Repeat each line of the listing exactly as written.

▶ [Dataset extract]

:::::

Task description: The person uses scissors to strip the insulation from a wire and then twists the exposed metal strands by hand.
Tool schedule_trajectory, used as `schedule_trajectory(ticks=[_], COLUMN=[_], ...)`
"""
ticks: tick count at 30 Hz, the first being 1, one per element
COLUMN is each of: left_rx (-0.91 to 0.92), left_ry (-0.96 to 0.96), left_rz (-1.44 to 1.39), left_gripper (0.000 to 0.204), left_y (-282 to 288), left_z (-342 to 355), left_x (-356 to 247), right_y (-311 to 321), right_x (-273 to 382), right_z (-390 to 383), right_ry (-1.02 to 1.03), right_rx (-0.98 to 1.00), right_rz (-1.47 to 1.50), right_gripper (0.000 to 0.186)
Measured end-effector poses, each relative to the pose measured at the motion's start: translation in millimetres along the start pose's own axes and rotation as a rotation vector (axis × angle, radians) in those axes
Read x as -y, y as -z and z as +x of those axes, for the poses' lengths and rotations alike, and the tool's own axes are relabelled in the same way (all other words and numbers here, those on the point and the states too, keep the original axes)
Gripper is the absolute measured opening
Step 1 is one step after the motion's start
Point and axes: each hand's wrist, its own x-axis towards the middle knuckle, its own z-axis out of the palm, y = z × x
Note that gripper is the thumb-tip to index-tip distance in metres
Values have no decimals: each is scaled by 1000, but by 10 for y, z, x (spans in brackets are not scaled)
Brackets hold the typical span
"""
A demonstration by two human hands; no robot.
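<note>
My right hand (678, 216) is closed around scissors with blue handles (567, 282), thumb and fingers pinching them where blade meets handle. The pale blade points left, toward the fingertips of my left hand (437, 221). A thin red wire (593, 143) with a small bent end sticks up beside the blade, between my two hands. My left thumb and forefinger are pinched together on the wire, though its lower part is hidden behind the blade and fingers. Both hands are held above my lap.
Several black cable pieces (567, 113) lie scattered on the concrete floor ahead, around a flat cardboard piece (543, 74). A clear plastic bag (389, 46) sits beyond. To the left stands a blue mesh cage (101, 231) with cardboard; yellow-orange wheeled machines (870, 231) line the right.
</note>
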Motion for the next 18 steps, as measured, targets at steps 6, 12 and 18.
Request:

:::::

▶ [Expected output]
Task description: The person uses scissors to strip the insulation from a wire and then twists the exposed metal strands by hand.
Tool schedule_trajectory, used as `schedule_trajectory(ticks=[_], COLUMN=[_], ...)`
"""
ticks: tick count at 30 Hz, the first being 1, one per element
COLUMN is each of: left_rx (-0.91 to 0.92), left_ry (-0.96 to 0.96), left_rz (-1.44 to 1.39), left_gripper (0.000 to 0.204), left_y (-282 to 288), left_z (-342 to 355), left_x (-356 to 247), right_y (-311 to 321), right_x (-273 to 382), right_z (-390 to 383), right_ry (-1.02 to 1.03), right_rx (-0.98 to 1.00), right_rz (-1.47 to 1.50), right_gripper (0.000 to 0.186)
Measured end-effector poses, each relative to the pose measured at the motion's start: translation in millimetres along the start pose's own axes and rotation as a rotation vector (axis × angle, radians) in those axes
Read x as -y, y as -z and z as +x of those axes, for the poses' lengths and rotations alike, and the tool's own axes are relabelled in the same way (all other words and numbers here, those on the point and the states too, keep the original axes)
Gripper is the absolute measured opening
Step 1 is one step after the motion's start
Point and axes: each hand's wrist, its own x-axis towards the middle knuckle, its own z-axis out of the palm, y = z × x
Note that gripper is the thumb-tip to index-tip distance in metres
Values have no decimals: each is scaled by 1000, but by 10 for y, z, x (spans in brackets are not scaled)
Brackets hold the typical span
"""
A demonstration by two human hands; no robot.
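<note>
My right hand (678, 216) is closed around scissors with blue handles (567, 282), thumb and fingers pinching them where blade meets handle. The pale blade points left, toward the fingertips of my left hand (437, 221). A thin red wire (593, 143) with a small bent end sticks up beside the blade, between my two hands. My left thumb and forefinger are pinched together on the wire, though its lower part is hidden behind the blade and fingers. Both hands are held above my lap.
Several black cable pieces (567, 113) lie scattered on the concrete floor ahead, around a flat cardboard piece (543, 74). A clear plastic bag (389, 46) sits beyond. To the left stands a blue mesh cage (101, 231) with cardboard; yellow-orange wheeled machines (870, 231) line the right.
</note>
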Motion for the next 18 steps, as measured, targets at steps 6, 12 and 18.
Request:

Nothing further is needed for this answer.